I fucking hate kids. I hate kids of all shapes and sizes. But you know what I hate even more than kids? Fucking breeders who don't fucking realize just how infuriating their offspring is.
For those of you blessed with hell-spawn progeny, allow me to fill you in on the situation....
Every fucking parent is blind. Sometime between conception and the moment the steaming mass drops from the utero sack the progenitor develops acute insanity. They suddenly forget all that experience has taught them about other people's children and think that their tiny moppet is the cutest thing ever to grace the fucking planet. They are wrong.
Because they are blind, they somehow think everyone else will find their insolent schlemiel simply adorable, and they cease to care or fret over keeping their warm-blooded money-pit in line.
A while ago, I was flying in an airplane. Behind me sat a man with his young male offspring. They proceeded to play football in the four foot wide row for the entire three hour flight. Back and forth an imaginary ball would fly to the squealing delight of the raven-haired little monster.
I sat there trying to be kind and cordial, as is my way, but I simply could not. After the zillionth time kicking me in the back of my chair, rather than wheel around and stab them with my PDA stylus, I decided to try and reason with the man.
"Sir," I said, "Seeing as how this is a very long flight, and I am a very weary traveller, could you see it in your heart to fucking shut your bastard-child up?"
He blinked at me and replied, "He isn't crying, he's just laughing... It could be worse!" He then smiled and continued to play imaginary football in the four foot fucking arena behind me.
Fuck me sideways with a wooden shaft.
"He isn't crying?!" ... "It could be worse?!"
Listen, dipshit, any sound that comes out of your child this side of a muffled breath is too much. To me, whether the sound is an estatic proclaimation of glee or the horror-shrieks of someone bleeding to death, it is the same thing when it emanates from the gullet of your prepubescent punk. I don't go all cooey and gaga over every utterance of your nescient neonate. In fact, the mere presence of your child in the room with me makes me all irritable and cranky. You parents get all huffy when I swear in front of them, for example, as if you can shield them from the world. So I have to watch my language. I can't burp or fart or make obscene gestures. In short, I can't be me.

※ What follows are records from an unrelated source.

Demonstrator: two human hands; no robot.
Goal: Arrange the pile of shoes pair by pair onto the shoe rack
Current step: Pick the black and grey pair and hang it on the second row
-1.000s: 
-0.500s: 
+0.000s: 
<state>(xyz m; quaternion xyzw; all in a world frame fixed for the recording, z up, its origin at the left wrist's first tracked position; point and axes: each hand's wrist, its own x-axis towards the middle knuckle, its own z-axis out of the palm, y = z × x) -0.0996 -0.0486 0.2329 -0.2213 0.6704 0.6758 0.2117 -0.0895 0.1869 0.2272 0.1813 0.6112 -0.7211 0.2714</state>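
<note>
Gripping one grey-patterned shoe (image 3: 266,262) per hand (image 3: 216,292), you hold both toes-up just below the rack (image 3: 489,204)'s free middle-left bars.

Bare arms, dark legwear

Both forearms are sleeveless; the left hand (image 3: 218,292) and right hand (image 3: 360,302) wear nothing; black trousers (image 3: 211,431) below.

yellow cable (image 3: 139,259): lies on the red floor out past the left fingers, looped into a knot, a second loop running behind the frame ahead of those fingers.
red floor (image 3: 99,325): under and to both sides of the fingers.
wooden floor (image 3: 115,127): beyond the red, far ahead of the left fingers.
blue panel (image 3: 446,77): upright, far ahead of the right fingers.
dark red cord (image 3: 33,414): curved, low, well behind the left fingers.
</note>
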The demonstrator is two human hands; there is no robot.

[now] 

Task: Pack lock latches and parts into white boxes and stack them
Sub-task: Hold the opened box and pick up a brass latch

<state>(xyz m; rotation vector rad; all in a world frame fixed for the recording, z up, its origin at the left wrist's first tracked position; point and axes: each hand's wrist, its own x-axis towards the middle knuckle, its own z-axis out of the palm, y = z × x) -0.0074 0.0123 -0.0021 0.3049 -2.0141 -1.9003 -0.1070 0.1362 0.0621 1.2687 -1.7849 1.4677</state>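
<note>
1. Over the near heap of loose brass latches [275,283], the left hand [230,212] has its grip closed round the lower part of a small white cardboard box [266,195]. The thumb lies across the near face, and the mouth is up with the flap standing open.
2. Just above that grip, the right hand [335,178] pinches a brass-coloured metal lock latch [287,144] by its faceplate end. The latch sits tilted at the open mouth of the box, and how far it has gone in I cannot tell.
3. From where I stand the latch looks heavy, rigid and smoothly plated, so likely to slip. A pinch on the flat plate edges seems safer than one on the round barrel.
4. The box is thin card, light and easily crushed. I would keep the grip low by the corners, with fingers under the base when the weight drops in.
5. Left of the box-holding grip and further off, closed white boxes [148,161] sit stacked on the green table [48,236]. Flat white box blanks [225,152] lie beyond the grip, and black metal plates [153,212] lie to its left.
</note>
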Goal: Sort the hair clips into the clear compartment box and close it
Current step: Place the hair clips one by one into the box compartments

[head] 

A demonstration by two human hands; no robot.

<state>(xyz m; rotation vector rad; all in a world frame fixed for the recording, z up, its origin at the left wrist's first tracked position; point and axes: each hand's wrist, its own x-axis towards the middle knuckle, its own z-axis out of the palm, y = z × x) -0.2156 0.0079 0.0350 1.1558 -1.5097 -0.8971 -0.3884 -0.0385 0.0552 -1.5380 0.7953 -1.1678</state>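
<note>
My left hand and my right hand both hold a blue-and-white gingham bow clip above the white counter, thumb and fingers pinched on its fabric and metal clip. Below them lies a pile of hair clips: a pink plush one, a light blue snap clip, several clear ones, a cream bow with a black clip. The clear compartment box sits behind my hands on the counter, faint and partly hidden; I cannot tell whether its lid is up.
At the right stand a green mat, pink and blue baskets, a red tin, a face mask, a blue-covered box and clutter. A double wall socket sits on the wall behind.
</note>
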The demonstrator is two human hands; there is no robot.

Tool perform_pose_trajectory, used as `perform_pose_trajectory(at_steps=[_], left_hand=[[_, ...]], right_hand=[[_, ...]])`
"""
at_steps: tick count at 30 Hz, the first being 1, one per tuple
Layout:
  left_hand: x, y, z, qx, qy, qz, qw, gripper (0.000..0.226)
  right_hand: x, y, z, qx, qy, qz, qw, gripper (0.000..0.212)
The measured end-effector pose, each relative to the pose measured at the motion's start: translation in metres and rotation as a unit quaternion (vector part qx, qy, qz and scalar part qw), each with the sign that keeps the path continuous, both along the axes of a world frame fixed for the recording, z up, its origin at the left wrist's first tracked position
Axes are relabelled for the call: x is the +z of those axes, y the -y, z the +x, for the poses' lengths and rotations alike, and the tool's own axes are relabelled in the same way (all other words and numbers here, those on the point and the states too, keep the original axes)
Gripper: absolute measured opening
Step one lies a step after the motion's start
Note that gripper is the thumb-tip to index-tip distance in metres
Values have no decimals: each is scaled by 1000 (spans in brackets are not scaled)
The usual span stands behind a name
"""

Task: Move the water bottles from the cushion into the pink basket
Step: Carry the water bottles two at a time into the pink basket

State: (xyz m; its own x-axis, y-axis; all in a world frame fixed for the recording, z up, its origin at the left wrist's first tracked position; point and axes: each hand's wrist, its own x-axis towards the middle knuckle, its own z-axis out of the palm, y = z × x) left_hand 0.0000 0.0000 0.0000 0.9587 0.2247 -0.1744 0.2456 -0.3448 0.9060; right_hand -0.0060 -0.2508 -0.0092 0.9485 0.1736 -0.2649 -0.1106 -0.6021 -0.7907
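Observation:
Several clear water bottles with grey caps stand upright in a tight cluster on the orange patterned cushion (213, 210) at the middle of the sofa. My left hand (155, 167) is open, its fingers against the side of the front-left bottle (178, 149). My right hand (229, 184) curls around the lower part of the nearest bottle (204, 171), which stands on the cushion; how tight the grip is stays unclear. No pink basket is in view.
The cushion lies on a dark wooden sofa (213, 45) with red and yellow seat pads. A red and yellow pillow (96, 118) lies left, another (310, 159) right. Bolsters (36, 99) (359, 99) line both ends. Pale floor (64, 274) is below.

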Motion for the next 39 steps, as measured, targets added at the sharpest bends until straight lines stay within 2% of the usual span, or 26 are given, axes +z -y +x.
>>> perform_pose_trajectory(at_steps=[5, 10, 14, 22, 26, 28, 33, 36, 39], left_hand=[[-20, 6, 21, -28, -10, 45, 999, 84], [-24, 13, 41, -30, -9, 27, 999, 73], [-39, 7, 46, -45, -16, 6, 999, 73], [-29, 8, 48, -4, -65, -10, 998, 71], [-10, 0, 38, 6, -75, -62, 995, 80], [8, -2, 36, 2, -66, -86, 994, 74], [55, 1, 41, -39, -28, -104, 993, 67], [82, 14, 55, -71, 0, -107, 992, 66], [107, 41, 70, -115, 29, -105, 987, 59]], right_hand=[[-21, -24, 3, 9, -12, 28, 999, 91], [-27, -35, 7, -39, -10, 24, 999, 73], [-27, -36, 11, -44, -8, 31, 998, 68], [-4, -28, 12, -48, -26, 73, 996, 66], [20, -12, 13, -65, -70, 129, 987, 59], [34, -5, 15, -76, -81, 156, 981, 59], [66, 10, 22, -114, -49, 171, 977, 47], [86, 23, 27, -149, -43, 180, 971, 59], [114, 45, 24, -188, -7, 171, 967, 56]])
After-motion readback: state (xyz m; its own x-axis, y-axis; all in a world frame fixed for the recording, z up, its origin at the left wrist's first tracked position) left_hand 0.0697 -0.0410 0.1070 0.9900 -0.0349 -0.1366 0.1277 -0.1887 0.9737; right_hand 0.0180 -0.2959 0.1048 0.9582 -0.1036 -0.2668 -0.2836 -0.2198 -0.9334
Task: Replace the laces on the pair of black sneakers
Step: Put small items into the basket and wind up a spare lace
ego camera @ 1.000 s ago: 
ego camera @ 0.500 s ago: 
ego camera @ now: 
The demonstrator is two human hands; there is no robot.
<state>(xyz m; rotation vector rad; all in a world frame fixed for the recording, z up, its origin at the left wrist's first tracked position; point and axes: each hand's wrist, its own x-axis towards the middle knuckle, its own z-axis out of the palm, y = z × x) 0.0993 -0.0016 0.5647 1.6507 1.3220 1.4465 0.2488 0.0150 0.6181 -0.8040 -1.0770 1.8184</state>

So take your fucking kids and shove them. Go raise them on some island where you wont bother me. Where you wont get angry because you stupidly bought them a CD or a videogame that was intended for an adult and then blame someone else for corrupting your child. Go take them to other restaurants where I don't have to see and hear them when I am relaxing and eating. Remove them from my theaters when I am trying to enjoy a good bit of the old ultra-violence. And, whatever you do, don't bring them to my grocery and department stores where their cries would become the soundtrack to my shopping experience.